Claims in talc cancer lawsuits

Mihalich, along with a growing chorus of voices across the country in similar talc powder cancer lawsuits, claims the product is dangerous to women most apt to use the powder for feminine hygiene. Mihalich’s complaint comes on the heels of recent studies showing a significant increase—ranging between 20 and 30%— in risks of ovarian cancer for women who apply talc powder to their genital areas.

“Despite the potential catastrophic health consequence, Defendants do not tell consumers about the dangers associated with talc-based Johnson’s Baby Powder,” Mihalich’s complaint reads. “Instead, Defendants continue to expressly and impliedly represent that the product is safe and intended for women to use the Baby Powder in the very manner most likely to result in an increased risk of ovarian cancer.”

Mihalich says her move to file a talcum powder lawsuit against Johnson & Johnson comes not as a means of seeking compensation for personal injuries like ovarian cancer, incurred from use of the product. Rather, as the complaints reads, it would seem that Mihalich is on a mission to stop pharmaceutical giant Johnson & Johnson from engaging in “deceptive and fraudulent commercial practices.” The class action lawsuit is seeking injunctive relief under the Illinois Consumer Fraud and Deceptive Business Practices Act.
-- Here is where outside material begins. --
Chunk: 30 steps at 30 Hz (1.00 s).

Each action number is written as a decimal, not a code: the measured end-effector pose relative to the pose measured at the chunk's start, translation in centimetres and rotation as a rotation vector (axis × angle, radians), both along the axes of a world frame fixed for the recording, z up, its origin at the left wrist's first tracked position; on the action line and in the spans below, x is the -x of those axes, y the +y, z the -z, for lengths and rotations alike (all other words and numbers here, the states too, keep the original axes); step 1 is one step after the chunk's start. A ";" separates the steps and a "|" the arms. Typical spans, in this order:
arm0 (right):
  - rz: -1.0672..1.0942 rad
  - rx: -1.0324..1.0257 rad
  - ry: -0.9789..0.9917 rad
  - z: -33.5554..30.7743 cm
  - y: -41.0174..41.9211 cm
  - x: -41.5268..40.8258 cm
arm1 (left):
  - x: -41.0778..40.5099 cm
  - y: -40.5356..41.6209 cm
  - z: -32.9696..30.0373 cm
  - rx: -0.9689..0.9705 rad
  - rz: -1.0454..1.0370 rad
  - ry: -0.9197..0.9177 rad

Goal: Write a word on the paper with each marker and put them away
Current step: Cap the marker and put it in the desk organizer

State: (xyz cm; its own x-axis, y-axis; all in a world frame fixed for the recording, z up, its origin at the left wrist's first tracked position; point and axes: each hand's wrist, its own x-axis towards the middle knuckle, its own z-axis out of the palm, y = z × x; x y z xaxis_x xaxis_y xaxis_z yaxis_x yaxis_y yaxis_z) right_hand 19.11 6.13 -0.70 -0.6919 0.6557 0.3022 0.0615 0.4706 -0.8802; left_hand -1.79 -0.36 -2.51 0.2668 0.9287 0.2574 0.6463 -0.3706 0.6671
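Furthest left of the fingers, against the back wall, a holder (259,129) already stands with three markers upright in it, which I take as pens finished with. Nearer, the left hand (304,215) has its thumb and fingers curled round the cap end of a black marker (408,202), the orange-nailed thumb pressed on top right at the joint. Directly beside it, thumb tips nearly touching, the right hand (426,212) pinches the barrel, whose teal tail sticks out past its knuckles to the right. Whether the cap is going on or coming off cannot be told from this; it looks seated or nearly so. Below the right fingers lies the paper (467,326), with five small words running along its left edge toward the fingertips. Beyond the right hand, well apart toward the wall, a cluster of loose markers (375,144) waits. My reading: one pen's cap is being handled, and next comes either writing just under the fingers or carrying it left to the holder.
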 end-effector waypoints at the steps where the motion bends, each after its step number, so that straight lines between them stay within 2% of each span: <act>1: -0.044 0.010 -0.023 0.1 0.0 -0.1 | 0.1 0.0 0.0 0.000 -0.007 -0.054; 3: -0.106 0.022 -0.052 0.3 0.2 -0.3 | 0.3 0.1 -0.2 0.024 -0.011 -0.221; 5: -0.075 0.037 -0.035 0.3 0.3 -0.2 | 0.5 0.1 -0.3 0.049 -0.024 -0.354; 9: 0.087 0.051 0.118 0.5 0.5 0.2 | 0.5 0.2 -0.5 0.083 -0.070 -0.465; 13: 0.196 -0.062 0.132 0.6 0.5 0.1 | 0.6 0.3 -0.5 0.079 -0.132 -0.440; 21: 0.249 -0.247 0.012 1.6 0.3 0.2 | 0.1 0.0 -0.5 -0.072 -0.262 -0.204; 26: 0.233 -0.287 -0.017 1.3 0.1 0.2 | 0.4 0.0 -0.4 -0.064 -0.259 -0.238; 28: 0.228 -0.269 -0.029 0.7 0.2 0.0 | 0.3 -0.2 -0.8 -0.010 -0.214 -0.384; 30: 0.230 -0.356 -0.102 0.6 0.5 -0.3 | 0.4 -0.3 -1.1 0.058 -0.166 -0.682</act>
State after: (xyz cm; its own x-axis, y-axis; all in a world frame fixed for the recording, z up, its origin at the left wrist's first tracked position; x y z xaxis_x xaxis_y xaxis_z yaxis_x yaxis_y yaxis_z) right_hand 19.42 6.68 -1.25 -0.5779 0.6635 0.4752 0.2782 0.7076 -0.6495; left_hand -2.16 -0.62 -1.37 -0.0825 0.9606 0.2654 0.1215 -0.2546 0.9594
Studies on talcum powder’s ties to ovarian cancer

Women who use Johnson & Johnson’s talcum powder for feminine hygiene purposes may do well to reconsider their habits in light of recent findings from a study published last year in the medical journal Cancer Prevention Research. That study found that women who used genital powder containing talc were 20 to 30% more likely to contract ovarian cancer than non-users—this on the supposition that the powder can travel through the vagina to the uterus, fallopian tubes and ovaries, causing inflammation there and in turn cancerous tumors.

The International Agency for Research on Cancer has described talc powder as a “possible carcinogen,” and the American Cancer Society has recommended limitations on or avoidance of talcum powder for the same reason. (Cornstarch-based products, the Society suggests, are a good substitute.)

Other class action litigation over talcum powder

A survey of recent litigation attributing ovarian cancer to talcum powder suggests Johnson & Johnson may face some potentially costly settlements in the near future. Last fall, a 56-year-old woman’s heartbreaking story of talcum powder-induced ovarian cancer, brought on by years of using Johnson & Johnson’s Shower to Shower product, won the sympathy of a jury in South Dakota. The jury apparently found the testimony of Harvard University’s Daniel Cramer convincing. Cramer has been studying talc’s links to ovarian cancer for at least 30 years now and believes they need to be taken seriously.

  1. Cancer Research, “Genital powder use and risk of ovarian cancer: a pooled analysis of 8,525 cases and 9,859 controls”

  2. The Guardian, “Should I stop using talcum powder?,”

  3. FDA, “Talc,”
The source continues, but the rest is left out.